Die bisherige Ordnung der Welt, so hören wir in diesen Tagen, sei vorbei. Es geht um Staatenbünde, militärische Konstellationen, Gier und Unverstand. Es geht um die Sicherung und Verunsicherung der Demokratie, es geht um Angstmacher und Kriegstreiber,
„Ordnung vorbei“ – das heißt ja zunächst, dass das, was wir als vorgegeben, als unveränderlich angesehen haben, was wir seit Jahr und Tag kennen, sich nach und nach in eine neue Wirklichkeit verändert hat – in neue Machtstrukturen, neue Erkenntnisse, wachsende Unsicherheit. Der weltweite Frieden hat zwar seit dem zweiten Weltkrieg noch nie wirklich existiert, ist aber offensichtlich noch mehr in Gefahr als bisher. Wir alle brauchen aber Frieden, innen und außen.

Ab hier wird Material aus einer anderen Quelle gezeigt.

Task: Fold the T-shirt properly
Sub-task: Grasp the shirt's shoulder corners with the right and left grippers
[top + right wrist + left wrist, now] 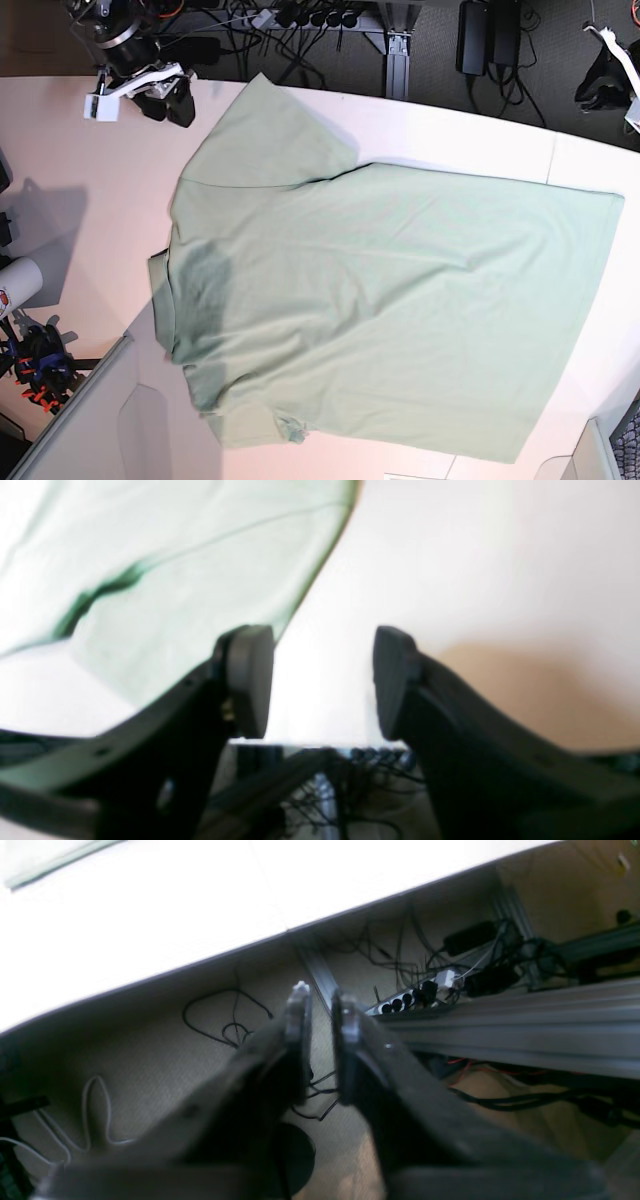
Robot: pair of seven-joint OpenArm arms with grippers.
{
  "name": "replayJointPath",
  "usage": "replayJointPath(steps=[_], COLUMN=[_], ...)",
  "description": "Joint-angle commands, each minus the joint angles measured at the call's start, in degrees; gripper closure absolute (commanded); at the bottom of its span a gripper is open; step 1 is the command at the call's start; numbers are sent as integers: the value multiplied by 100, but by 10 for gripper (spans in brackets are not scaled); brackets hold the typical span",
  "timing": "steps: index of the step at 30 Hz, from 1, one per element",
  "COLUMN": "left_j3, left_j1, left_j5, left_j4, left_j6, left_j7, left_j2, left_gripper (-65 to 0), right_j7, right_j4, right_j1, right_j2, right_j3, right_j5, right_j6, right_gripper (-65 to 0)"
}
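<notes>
Both arms sit back at the far edge of the desk [70,160], neither one touching cloth. Nearest me, the T-shirt [390,310] lies spread flat across the middle of the desk, long axis running side to side, collar end toward the base view's left edge, hem toward its right edge, one sleeve reaching up to the far edge.

Going farther, my right gripper [165,95] hangs over the far-left corner, just beside that sleeve. Its wrist view shows the fingers [248,680] parted wide, empty, sleeve edge just beside one of them. I judge this the nearer arm for a first grab.

Farthest off, my left gripper [322,1005] is out past the far-right corner, off the desk edge over floor cables, fingers nearly together with a thin gap, holding nothing, well apart from the hem.
</notes>
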Motion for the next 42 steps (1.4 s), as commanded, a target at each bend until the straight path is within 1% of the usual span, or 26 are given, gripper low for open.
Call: replayJointPath(steps=[1, 3, 4, 5, 7, 11, 15, 17, 19, 20, 23, 24, 27, 30, 32, 34, 39, 42], left_j3=[-55, -55, -55, -55, -57, -63, -87, -87, -87, -87, -87, -87, -87, -68, 4, 173, 822, 1040], left_j1=[50, 48, 46, 46, 24, -116, -479, -688, -866, -951, -1259, -1368, -1762, -2188, -2459, -2704, -3311, -3593], left_j5=[-142, -264, -313, -345, -339, -177, -52, 68, 136, 153, 175, 212, 210, -173, -391, -396, -393, -407], left_j4=[85, 85, 85, 85, 85, 83, 74, 63, 48, 46, -7, -85, -595, -1325, -1753, -2105, -2782, -3060], left_j6=[-87, -87, -87, -87, -87, 199, 691, 846, 905, 1019, 1582, 1681, 1711, 1698, 1565, 1480, 1443, 1443], left_j7=[-76, -20, 2, 2, 4, 0, 4, 4, 7, 63, 382, 389, 387, 446, 520, 516, 518, 564], left_j2=[-114, -166, -210, -245, -332, -518, -651, -743, -824, -841, -839, -841, -837, -833, -817, -800, -704, -595], left_gripper=[-204, -297, -325, -334, -334, -334, -333, -333, -333, -333, -333, -333, -333, -333, -333, -333, -333, -333], right_j7=[107, 105, 103, 103, 103, 107, 105, 105, 105, 105, 107, 107, 107, 107, 107, 107, 107, 105], right_j4=[-59, -356, -483, -601, -750, -791, -791, -791, -791, -791, -791, -791, -791, -791, -791, -791, -791, -791], right_j1=[85, 297, 385, 457, 555, 664, 660, 658, 643, 638, 645, 645, 645, 645, 645, 645, 645, 643], right_j2=[-37, -175, -247, -321, -483, -859, -1261, -1421, -1517, -1528, -1508, -1495, -1497, -1497, -1497, -1497, -1499, -1497], right_j3=[-39, -199, -284, -378, -568, -914, -1025, -1025, -1025, -1023, -1023, -1023, -1023, -1023, -1023, -1023, -1023, -1023], right_j5=[79, 17, -4, -2, -7, -162, -229, -369, -437, -461, -562, -564, -566, -566, -564, -564, -562, -564], right_j6=[26, 26, 26, 26, 28, 28, 28, 28, 28, 28, 28, 28, 28, 28, 28, 28, 28, 28], right_gripper=[-317, -317, -317, -317, -317, -317, -317, -317, -317, -317, -316, -316, -316, -316, -316, -316, -316, -316])
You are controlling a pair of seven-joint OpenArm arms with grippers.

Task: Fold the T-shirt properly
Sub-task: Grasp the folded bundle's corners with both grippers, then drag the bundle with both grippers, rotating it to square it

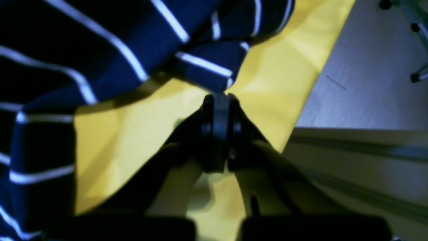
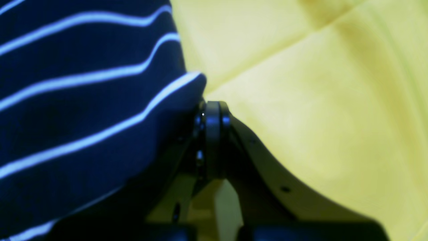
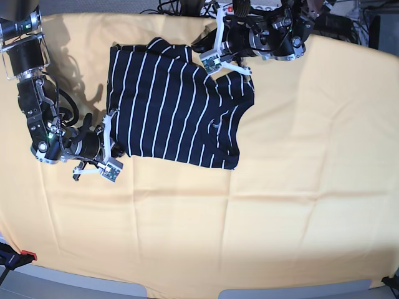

Im buddhistischen Yonggungsa-Tempel in Busan fand ich dieses Gebet, geschrieben auf ein goldenes Blatt, zusammen mit Gebeten in vielen anderen Sprachen. Ein schlichter, intensiver Text. Es geht um den Beginn von jeglichem Frieden: Denn dieser Beginn findet immer bei mir selbst statt, bei jedem und jeder einzelnen von uns. Mit sich selbst im Frieden zu sein ist der allererste Schritt, dass sich neuer Frieden ausbreiten kann, in der Familie, im Freundeskreis bis hin zum Miteinander der Staaten.
Unabhängig von Religion, Konfession und Weltanschauung: Wir sollten in diesem einen Punkt alle zusammenhalten. Wir werden dann die Welt verändern. Wir können so selbst an der neuen Weltordnung mitarbeiten.